Java hashCode

What Is Hash Code :

If you want to file something away for later retrieval, it can be faster if you file it numerically rather than by a long alphabetic key. A hashCode is a way of computing a small (32-bit) digest numeric key from a long String or even an arbitrary clump of bytes. The numeric key itself is meaningless and the hashCode functions for computing them can look a bit insane. However, when you go to look for something, you can do the same digest calculation on the long alphabetic key you are looking for, and no matter how bizarre an algorithm you used, you will calculate the same hashCode, and will be able to look up numerically with it. Of course there is always the possibility two different Strings will have the same digest hashCode. However, even then, all is not lost; it greatly narrows down the search, hence speeding it up. A Hashtable goes a step further, scrunching down the hashCode even further to an even smaller number that it can use to directly index an array, usually by dividing it by some (ideally prime) number and taking the remainder.

hashCode Misconceptions :

  • Uniqueness:

As we know, hashCode is a numeric value. It is used in retrieval of the respective object and it need not be unique which we see later. Now since its a number its always fast to retrieve an object using a number rather than an alphabetic key. How it will do? Assume we created a new object by passing some value which is already available in someother object. Now the new object will return the same hash value as of another object because the value passed is same. Once the same hash value is returned, JVM will go to the same memory address every time and if in case there are more than one objects present for the same hash value it will use equals() method to identify the correct object.
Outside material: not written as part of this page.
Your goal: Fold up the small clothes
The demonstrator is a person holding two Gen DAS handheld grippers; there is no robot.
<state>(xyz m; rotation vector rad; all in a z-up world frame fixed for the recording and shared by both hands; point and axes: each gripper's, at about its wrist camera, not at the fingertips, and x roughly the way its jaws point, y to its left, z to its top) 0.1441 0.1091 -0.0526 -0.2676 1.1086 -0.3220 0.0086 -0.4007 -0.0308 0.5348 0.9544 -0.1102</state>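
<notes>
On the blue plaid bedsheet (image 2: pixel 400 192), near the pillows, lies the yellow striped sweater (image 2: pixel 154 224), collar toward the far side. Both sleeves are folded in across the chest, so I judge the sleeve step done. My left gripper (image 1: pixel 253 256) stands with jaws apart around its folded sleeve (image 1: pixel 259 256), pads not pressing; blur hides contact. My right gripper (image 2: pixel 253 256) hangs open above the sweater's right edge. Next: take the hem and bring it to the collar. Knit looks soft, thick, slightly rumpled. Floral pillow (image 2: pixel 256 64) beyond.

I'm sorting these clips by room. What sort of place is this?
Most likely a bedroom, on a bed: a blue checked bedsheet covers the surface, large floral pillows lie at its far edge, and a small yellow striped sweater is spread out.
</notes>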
hashCode values have longer lifetimes than the objects that produced them, making reuse visible even when an implementation provides unique values for all objects that are reachable at any moment in time, either via handle addresses or naked object pointers. The relative ease with which users can detect reuse would vary not just with a relationship to
memory addresses (i.e. use of handles) but with a range of policies involving memory management.

Also, more and more often hashCode implementations are faced with mapping very large sets of values into a 32 bit Java integer, so uniqueness is more obviously impossible to mandate.

String.hashCode Implementation :

In JDK 1.0+ and 1.1+ the hashCode function for long Strings worked by sampling every nth character. This pretty well guaranteed you would have many Strings hashing to the same value, thus slowing down Hashtable lookup. In Java version 1.2 the function has been improved to multiply the result so far by 31 then add the next character in sequence. This is a little slower, but is much better at avoiding collisions.

For the Java String‘s hashcode() implementation:
s[0]*31^(n-1) + s[1]*31^(n-2) + … + s[n-1]

(jdk source code):
int h = 0;
int off = offset;
char val[] = value;
int len = count;
for (int i = 0; i < len; i++) {
h = 31*h + val[off++];
}
Essentially the prime value is used to reduce collisions and to give the best hashcode distribution on random string values. The Java code uses 31, therefore you should use a prime other than 31 for your own calculations, such as 37.

Object.hashCode Implementation :

The default hashCode() method uses the 32-bit internal JVM address of the Object as its hashCode.

public int hashCode() {
return VMMemoryManager.getIdentityHashCode(this);
}

Note that getIdentityHashCode is a native method.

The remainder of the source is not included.